_What you will do_: Begin at the top of the following data. Copy each line exactly until you have copied the line containing "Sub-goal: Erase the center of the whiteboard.".

_Source material_:
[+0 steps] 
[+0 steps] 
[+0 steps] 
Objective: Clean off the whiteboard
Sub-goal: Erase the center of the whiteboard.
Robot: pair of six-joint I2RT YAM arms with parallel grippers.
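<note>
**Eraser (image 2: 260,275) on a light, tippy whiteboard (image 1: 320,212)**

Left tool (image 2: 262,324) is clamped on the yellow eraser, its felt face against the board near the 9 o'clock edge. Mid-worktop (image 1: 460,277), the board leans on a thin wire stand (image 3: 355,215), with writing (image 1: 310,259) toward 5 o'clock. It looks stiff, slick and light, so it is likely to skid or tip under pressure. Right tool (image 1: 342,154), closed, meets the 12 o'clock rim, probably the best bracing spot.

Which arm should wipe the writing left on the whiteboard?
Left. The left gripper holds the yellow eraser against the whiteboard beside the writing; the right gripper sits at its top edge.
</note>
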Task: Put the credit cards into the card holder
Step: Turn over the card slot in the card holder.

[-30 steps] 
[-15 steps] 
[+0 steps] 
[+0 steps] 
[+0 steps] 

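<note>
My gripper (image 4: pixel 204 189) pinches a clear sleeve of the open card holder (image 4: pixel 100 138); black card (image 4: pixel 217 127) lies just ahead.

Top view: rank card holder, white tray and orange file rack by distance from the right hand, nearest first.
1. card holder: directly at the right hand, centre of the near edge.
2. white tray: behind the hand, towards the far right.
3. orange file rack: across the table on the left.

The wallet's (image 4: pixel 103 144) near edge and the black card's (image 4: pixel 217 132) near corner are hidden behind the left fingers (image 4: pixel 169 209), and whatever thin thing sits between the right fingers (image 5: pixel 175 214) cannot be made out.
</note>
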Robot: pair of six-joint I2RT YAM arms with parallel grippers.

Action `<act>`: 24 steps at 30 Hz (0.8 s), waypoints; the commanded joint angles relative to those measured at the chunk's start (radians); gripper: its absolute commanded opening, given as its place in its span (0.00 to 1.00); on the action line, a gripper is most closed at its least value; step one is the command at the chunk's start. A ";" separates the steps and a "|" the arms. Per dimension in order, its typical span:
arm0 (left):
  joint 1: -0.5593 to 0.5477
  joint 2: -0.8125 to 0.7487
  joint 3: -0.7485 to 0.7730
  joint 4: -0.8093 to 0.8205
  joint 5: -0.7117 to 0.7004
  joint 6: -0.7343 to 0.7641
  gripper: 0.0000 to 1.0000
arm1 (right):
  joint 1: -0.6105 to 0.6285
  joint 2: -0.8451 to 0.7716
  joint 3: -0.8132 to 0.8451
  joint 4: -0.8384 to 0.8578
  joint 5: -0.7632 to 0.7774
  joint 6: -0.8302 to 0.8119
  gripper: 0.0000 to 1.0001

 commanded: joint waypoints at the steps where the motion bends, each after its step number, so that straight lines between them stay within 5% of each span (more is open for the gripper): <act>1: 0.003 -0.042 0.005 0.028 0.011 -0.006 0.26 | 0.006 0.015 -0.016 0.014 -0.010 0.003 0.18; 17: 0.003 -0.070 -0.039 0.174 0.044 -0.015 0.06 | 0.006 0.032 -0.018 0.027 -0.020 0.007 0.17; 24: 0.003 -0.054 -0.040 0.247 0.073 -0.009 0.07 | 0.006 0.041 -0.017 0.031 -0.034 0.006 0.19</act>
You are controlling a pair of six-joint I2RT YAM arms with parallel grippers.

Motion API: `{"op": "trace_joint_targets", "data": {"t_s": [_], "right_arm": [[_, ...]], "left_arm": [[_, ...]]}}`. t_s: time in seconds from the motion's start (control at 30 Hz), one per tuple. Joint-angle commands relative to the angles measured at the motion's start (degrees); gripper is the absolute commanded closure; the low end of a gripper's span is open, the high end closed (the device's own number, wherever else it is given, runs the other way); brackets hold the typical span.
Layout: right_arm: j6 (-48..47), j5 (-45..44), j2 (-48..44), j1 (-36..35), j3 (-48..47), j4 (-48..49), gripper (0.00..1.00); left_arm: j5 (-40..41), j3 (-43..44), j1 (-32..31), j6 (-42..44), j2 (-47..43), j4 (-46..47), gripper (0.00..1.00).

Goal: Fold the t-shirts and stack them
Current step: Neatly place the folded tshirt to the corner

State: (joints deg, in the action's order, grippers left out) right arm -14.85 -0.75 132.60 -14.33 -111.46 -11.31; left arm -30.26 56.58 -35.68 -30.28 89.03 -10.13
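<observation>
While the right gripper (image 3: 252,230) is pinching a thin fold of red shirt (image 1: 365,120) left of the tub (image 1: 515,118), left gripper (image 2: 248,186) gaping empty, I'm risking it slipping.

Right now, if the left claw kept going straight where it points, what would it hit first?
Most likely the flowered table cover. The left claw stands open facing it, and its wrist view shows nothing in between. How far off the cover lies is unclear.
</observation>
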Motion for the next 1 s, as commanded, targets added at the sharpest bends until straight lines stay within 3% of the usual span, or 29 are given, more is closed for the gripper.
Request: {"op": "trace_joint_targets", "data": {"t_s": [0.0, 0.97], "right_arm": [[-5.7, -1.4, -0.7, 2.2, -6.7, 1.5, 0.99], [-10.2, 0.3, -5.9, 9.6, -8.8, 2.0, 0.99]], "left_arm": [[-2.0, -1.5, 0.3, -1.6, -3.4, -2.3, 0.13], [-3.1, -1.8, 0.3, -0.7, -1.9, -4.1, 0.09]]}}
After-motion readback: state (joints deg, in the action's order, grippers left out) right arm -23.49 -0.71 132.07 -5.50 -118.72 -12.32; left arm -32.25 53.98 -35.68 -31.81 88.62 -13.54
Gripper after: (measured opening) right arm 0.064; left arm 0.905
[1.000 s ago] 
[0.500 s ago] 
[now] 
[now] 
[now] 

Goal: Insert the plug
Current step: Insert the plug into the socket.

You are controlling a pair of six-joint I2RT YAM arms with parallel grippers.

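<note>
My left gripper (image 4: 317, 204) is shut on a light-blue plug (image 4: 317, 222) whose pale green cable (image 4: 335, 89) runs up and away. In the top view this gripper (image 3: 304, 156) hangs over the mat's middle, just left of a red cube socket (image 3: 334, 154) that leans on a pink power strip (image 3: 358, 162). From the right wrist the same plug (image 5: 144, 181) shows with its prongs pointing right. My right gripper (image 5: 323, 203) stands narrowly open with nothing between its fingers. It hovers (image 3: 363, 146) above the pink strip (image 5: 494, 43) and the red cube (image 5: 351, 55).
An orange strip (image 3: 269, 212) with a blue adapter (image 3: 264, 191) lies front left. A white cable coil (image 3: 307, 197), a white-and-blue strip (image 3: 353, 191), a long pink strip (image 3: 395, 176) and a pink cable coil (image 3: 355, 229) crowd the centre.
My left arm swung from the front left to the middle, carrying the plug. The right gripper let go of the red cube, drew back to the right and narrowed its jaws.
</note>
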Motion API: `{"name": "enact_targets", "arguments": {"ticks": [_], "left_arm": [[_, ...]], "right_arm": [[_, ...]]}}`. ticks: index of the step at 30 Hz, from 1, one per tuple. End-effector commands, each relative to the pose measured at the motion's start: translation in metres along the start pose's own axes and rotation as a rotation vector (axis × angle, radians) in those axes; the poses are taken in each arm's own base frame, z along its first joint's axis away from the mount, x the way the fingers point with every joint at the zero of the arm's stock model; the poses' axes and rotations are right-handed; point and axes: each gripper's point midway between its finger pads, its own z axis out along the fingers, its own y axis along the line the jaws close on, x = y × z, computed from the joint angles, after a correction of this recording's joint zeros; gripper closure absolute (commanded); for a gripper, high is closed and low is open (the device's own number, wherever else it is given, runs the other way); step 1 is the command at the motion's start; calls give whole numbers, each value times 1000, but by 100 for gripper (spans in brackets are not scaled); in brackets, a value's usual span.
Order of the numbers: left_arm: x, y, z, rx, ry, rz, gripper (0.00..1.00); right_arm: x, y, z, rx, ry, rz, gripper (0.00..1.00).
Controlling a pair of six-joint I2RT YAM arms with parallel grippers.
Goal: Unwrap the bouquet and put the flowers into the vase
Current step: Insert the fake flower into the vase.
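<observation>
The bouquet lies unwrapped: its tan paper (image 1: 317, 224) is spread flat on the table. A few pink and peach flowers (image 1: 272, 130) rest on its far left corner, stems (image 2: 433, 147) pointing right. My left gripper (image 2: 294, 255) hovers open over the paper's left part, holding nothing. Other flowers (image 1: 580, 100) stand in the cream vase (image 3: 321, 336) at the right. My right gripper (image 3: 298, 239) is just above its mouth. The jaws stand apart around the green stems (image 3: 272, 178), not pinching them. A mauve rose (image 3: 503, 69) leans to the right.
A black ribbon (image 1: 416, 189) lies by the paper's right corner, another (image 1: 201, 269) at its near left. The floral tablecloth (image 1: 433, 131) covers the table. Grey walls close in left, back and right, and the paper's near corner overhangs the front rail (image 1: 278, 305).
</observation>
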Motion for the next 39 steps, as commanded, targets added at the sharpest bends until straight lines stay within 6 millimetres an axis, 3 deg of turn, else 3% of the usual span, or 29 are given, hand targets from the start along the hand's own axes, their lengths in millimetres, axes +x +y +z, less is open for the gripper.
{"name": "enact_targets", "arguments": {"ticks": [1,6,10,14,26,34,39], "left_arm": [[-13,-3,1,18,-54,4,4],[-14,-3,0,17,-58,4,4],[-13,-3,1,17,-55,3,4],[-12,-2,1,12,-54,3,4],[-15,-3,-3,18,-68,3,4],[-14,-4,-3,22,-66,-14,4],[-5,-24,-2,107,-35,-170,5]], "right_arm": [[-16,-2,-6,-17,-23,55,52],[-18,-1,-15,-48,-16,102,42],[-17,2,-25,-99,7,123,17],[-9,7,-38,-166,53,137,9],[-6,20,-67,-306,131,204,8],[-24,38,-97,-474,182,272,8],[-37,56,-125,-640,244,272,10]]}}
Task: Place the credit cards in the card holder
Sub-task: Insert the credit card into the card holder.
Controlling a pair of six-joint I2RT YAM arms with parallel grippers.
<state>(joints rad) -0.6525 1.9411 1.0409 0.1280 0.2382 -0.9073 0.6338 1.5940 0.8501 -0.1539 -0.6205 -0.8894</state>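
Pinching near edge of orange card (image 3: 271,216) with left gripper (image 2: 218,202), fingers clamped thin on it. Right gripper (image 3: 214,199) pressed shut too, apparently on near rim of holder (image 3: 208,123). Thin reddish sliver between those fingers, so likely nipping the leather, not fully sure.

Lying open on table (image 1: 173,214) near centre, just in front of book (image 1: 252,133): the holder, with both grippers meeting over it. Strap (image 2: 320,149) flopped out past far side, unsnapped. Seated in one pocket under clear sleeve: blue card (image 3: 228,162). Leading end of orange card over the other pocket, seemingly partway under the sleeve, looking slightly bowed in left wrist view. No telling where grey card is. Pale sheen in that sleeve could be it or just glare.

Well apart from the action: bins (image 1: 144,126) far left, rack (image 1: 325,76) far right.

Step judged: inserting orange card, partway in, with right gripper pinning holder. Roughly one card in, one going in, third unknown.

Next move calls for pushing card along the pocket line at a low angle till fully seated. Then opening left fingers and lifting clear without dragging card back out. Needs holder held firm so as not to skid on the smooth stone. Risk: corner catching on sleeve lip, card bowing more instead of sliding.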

_Result below_:
[+0 steps] 
[+0 steps] 
[+0 steps] 
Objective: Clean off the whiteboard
Sub-goal: Erase the center of the whiteboard.

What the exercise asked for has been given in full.